= Theophilus (comic strip) =

American comic strip by Bob West

Theophilus was an American religious comic strip founded by illustrator Bob West that was syndicated from February 6, 1966, through April 19, 2002. The strip primarily ran in church newsletters and related publications, but has also run online, appeared in newspapers, been translated into Spanish and French, and appeared in CD-ROM collections and printed anthologies.

==History==
The strip originated in a small newsletter of the church West attended. However, in December 1967 West was told the cartoons would be dropped because, "Theophilus hurts people's feelings." West sold the strip to a monthly journal with a much larger circulation. Theophilus also went on to achieve publication in local and college newspapers across the country, along with re-publication in a wide range of church bulletins and newsletters. West stopped drawing new cartoons for a number of years, but continued to allow old strips to be re-published various places. In January 1989 West resumed drawing new strips (largely in response to attacks from critics questioning his theology). In 1991 West and collaborator Art Thompson released the book Theophilus and the One True Church. It was followed by a second book, Theophilus and the Powers of Darkness.

West discontinued the series in 2002 in order to work on his new comic strip, Our Father's Children.

==Characters==

The strip originally featured a quiet, humble man named Theophilus searching for truth amongst a cast of more prideful, arrogant, and holier-than-thou characters. Theophilus interacted with neighborhood gossips and narrow-minded scientists, as well as sanctimonious members of the church. Theophilus attended the One True Church, a Christian denomination led by Brother Fairasee. After a number of years, Theophilus was excommunicated from the church over questioning aspects of its dogma. However, Brother Fairasee and other characters belonging to the One True Church continued to appear in the strip, usually commenting on how wrong and misguided humble, simple-minded Theophilus was.

In the 1990s, creator West enlarged the role of autobiographical characters Sketch and Honey Drawings, characters in the Theophilus universe representing West and his wife. West produced a three-book series titled Theophilus and the Powers of Darkness, depicting West's own personal and private struggles to find religious truth, save his marriage, become closer to his children, and overcome a self-confessed addiction to pornography.

The character Theophilus is named for the biblical Theophilus, to whom the Gospel of Luke and the Acts of the Apostles are addressed.

==Themes==
The serious, mature themes discussed in Theophilus were contrasted by simple, childlike artwork. All characters (except Brother Fairasee) were depicted as large, bodiless heads with stick-figure legs. Rarely were any characters drawn with arms. Backgrounds, likewise, were rarely depicted. Otherworldly characters were not shown - when God speaks, an outlined word balloon comes down from above. When the devil speaks, a grey-shaded word balloon simply comes up from below.
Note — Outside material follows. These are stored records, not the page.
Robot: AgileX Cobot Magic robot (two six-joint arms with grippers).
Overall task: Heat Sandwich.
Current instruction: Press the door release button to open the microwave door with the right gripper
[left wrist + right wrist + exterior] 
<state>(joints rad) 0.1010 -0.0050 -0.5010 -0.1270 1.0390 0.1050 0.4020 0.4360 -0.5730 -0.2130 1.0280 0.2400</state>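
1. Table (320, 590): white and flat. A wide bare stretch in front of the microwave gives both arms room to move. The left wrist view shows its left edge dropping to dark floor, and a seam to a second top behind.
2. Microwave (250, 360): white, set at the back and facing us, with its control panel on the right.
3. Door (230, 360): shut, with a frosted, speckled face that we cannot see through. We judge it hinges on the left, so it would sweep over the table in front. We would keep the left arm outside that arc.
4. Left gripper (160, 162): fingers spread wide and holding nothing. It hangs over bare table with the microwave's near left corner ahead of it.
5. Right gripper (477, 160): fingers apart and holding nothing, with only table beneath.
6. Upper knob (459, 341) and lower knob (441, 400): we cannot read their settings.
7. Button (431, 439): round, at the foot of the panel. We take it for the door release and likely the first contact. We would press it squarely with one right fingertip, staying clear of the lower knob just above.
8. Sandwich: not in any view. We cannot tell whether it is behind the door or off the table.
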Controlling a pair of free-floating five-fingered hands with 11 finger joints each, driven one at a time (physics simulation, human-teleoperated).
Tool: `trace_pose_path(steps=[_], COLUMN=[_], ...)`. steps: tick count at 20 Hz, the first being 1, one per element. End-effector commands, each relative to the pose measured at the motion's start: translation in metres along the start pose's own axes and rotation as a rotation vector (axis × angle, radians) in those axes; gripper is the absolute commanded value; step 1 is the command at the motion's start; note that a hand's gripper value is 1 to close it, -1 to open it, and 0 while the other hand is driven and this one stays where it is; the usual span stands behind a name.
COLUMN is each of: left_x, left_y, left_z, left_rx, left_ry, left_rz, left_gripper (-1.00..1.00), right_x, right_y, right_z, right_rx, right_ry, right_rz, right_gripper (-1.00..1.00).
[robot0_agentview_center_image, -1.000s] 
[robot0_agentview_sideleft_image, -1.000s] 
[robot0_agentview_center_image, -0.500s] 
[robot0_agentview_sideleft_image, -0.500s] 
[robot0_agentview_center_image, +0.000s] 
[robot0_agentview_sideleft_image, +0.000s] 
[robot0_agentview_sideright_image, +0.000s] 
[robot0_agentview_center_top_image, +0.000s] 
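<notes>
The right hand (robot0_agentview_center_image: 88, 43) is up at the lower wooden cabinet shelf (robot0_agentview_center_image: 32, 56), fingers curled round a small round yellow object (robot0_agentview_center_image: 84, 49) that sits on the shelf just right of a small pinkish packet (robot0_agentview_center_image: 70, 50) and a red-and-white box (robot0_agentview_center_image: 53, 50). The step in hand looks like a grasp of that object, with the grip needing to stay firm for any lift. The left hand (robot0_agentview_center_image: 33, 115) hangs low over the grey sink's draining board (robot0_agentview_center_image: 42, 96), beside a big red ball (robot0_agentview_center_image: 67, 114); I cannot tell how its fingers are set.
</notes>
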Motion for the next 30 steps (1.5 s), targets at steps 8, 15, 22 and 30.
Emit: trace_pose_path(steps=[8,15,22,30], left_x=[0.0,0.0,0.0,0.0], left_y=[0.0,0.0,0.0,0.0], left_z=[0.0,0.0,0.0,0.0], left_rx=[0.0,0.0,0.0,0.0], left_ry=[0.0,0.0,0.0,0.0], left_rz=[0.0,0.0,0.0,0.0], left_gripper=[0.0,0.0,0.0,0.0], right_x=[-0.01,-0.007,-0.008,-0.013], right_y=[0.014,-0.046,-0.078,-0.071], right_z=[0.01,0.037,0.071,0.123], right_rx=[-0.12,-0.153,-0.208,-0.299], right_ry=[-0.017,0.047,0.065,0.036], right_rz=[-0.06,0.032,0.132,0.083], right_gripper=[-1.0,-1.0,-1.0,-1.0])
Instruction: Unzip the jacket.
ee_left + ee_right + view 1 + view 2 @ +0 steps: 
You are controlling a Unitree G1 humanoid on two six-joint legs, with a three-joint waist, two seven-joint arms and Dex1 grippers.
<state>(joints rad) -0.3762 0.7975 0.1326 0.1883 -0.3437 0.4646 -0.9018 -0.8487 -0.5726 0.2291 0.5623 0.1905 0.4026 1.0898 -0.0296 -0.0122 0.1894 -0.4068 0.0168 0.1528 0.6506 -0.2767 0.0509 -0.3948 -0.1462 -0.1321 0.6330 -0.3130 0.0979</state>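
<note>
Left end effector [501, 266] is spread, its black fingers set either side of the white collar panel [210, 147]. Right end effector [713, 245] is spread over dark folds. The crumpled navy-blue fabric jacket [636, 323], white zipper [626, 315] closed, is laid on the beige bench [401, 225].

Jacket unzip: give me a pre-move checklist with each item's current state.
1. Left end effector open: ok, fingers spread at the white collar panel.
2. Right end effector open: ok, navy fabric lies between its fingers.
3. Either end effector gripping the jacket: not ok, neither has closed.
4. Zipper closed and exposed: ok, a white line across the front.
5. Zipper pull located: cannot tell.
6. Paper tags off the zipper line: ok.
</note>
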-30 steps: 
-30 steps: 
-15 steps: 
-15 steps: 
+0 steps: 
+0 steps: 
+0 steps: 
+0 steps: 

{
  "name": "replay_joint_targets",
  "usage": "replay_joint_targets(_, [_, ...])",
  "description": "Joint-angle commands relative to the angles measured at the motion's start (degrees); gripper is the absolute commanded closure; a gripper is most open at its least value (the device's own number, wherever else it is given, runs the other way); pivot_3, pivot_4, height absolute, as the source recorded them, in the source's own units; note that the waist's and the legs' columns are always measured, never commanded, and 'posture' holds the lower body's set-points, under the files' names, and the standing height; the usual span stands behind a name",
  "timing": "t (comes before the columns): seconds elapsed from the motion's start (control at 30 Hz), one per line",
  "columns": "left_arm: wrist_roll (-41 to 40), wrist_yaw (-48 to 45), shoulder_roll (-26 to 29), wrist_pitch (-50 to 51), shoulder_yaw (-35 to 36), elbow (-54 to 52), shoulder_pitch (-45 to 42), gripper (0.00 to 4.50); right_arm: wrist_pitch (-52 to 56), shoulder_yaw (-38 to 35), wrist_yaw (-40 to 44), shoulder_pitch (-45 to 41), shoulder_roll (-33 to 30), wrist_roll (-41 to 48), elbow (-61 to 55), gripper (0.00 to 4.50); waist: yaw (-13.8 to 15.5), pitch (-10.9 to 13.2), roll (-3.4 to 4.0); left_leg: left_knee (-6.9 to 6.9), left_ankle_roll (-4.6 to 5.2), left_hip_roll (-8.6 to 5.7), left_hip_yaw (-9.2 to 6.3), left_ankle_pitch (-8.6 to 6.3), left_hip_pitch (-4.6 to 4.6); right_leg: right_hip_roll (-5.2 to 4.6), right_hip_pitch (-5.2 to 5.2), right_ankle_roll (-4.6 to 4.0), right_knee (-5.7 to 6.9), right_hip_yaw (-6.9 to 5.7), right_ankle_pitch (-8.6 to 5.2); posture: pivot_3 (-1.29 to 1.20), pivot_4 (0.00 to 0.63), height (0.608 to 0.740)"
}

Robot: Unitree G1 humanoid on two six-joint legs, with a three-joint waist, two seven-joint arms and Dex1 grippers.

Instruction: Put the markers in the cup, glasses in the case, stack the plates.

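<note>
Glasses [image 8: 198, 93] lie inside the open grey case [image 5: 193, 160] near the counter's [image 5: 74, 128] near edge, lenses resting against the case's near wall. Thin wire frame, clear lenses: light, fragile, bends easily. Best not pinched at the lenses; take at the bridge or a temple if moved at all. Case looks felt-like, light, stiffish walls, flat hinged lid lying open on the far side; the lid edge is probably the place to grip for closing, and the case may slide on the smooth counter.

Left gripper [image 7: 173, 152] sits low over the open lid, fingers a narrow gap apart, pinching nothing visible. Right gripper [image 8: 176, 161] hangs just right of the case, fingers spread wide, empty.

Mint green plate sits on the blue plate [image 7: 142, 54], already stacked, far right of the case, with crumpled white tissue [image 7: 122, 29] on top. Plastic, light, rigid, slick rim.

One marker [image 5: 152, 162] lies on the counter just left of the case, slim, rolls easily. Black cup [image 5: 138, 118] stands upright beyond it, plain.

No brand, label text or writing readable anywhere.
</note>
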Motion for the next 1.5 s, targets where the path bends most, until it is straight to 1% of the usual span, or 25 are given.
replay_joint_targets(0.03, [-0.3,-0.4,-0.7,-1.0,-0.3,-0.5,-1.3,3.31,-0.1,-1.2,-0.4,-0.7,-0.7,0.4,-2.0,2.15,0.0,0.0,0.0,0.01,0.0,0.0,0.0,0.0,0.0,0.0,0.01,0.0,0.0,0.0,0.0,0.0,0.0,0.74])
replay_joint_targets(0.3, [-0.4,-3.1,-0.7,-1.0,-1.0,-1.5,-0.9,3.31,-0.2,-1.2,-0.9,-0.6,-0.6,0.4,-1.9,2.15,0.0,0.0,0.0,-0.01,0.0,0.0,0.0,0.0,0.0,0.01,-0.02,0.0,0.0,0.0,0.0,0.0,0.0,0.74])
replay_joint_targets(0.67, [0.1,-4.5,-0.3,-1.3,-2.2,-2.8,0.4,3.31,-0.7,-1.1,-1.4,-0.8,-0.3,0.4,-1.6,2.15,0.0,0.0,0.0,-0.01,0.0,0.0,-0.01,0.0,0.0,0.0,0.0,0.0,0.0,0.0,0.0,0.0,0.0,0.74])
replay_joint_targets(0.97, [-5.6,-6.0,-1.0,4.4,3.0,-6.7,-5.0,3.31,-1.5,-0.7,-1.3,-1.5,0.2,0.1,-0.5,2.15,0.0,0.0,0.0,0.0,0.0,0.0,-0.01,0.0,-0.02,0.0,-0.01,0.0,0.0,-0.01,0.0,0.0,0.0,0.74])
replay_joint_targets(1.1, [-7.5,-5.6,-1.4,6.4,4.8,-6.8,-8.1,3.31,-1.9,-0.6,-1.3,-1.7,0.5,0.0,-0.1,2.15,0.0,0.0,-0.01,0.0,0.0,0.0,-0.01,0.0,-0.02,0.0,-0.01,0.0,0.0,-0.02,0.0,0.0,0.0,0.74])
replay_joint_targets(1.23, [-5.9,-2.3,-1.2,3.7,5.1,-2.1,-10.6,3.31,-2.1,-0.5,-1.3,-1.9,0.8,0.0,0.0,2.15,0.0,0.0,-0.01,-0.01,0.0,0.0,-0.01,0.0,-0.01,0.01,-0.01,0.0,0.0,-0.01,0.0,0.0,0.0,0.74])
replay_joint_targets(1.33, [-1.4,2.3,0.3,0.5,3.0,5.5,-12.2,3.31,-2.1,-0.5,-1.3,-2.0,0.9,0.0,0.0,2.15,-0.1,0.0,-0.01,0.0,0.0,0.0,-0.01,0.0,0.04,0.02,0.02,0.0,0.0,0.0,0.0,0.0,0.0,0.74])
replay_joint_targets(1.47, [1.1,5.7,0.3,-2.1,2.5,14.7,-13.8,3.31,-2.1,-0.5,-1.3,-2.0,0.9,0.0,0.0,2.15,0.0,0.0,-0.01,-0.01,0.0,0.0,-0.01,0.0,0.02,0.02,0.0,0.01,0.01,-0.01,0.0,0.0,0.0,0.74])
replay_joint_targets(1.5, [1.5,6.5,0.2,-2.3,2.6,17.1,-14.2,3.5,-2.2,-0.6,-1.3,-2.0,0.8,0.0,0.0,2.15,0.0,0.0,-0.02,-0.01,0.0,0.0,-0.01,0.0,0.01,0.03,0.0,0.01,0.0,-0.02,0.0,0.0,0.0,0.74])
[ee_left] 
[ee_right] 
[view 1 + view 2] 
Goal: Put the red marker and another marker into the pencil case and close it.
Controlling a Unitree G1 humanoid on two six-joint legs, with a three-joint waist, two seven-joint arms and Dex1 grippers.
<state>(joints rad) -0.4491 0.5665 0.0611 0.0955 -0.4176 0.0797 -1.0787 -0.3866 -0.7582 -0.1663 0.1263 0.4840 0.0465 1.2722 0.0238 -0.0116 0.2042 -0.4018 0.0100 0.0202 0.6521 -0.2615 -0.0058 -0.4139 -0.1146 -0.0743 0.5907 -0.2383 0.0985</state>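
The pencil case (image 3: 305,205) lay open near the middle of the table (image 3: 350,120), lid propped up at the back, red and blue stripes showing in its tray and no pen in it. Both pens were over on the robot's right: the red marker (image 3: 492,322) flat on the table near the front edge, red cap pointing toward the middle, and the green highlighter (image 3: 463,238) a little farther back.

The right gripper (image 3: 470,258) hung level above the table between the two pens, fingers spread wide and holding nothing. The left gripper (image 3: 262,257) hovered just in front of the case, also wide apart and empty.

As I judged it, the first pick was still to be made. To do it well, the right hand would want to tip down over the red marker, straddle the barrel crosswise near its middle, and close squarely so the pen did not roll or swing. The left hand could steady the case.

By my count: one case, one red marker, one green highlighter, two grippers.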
Through Theophilus, West addressed the topics of faith healing, witchcraft, music, sex, legalism, adultery, divorce, Biblical accuracy and the role of women in the church. While frequently conservative in its tone, Theophilus often left these topics with no clear answers, instead urging the characters (and the reader) to seek answers from God through prayer. On some topics, Theophilus (or Sketch) would even admit in later strips that they were wrong about what they had earlier said or believed.